Dear St. Martin’s Parishioners,
St. Paul urges us in this Sunday’s second reading, “offer your bodies as a living sacrifice, holy and pleasing to God, your spiritual worship.” We are bodily creatures, so our worship of God involves our whole self. Jesus instructs us to “love the Lord your God with all your heart, and with all your soul, and with all your mind, and with all your strength.” Although this encompasses the whole of our lives, I want to focus especially on our worship of God at Sunday Mass.
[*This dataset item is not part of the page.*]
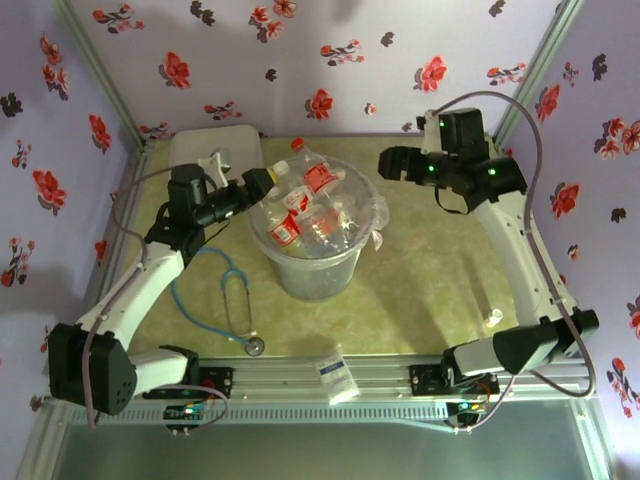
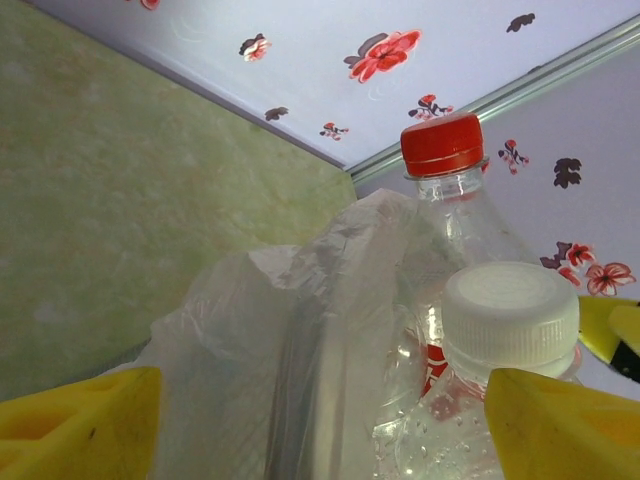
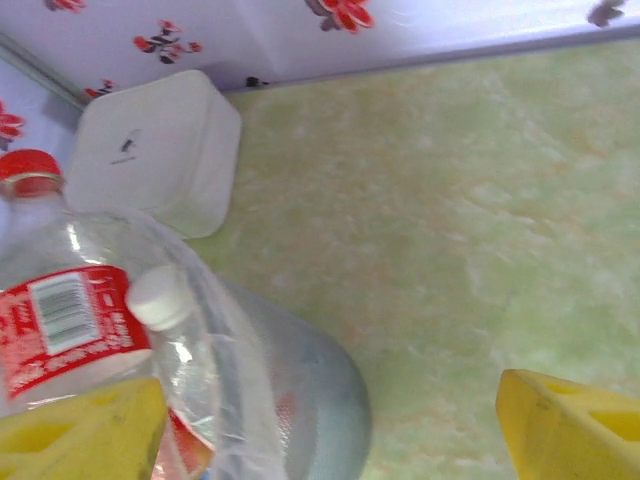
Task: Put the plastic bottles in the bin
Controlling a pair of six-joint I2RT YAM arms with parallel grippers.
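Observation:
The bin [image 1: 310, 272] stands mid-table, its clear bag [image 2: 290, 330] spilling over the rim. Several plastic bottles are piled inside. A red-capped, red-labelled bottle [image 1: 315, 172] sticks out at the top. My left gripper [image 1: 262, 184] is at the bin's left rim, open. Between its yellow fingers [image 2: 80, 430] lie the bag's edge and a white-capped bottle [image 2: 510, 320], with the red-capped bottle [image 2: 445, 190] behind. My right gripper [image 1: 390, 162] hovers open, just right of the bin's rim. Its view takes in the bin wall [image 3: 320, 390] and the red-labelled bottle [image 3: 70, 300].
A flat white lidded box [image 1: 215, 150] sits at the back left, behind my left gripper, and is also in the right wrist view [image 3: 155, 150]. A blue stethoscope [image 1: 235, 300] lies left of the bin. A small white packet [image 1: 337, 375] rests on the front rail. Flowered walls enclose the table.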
We must engage our hearts at Sunday Mass. This involves repentance: “Lord have mercy.” Later in the preface to the Eucharistic prayer, the priest implores the congregation, “Lift up your hearts.” Everyone responds, “We lift them up to the Lord.” Our hearts only find their repose and fulfillment in God, so we must make a conscious act of lifting them up to him. I encourage you in that moment to even imagine yourself offering your heart to the Lord in a literal way. Imagine him accepting your heart with everything that is in it. As you approach for Holy Communion, allow your heart to be drawn to the Sacred Heart of Jesus present for you this most sacred act. How does your heart respond?
Our souls are necessarily engaged at Mass as well. Our soul is the deepest, most authentic part of our self. Through our souls we are able to express our deepest desires and longings, that which is most pressing and active within us at any given moment. Before Mass (and during it as well), see what arises within you as the most important aspects of your life to present in prayer to the Lord.
Our minds must also be fully engaged at Mass. We should ask ourselves how the Lord is speaking to us in the readings and homily. When we get distracted, we should recognize that something is pulling us away from that which is most important, an intimate encounter with the Lord—not in the past, not in the future, or in another place—but in the here and now.
Lastly, our strength should be engaged in worshiping the Lord. One simple way of doing this is by lifting your voice in song. If there is no music, then pray the words of the Mass with full voice, and with hearts and minds engaged. Virtue comes from the Latin word for strength. By practicing the virtues of faith, hope, love, humility, piety, thanksgiving and adoration, we fully involve our strength at Mass.
It was a joy to see all of our St. Martin’s School students return this past week. Our school will welcome a special guest on Friday, September 15, as Cardinal Gregory will join us for an all-school Mass to open Hispanic Heritage month. This is an honor for our parish and school, and a recognition of the life-giving presence of so many Hispanic families in our parish and school. I look forward to celebrating that special Mass with all of our students and their families, as well.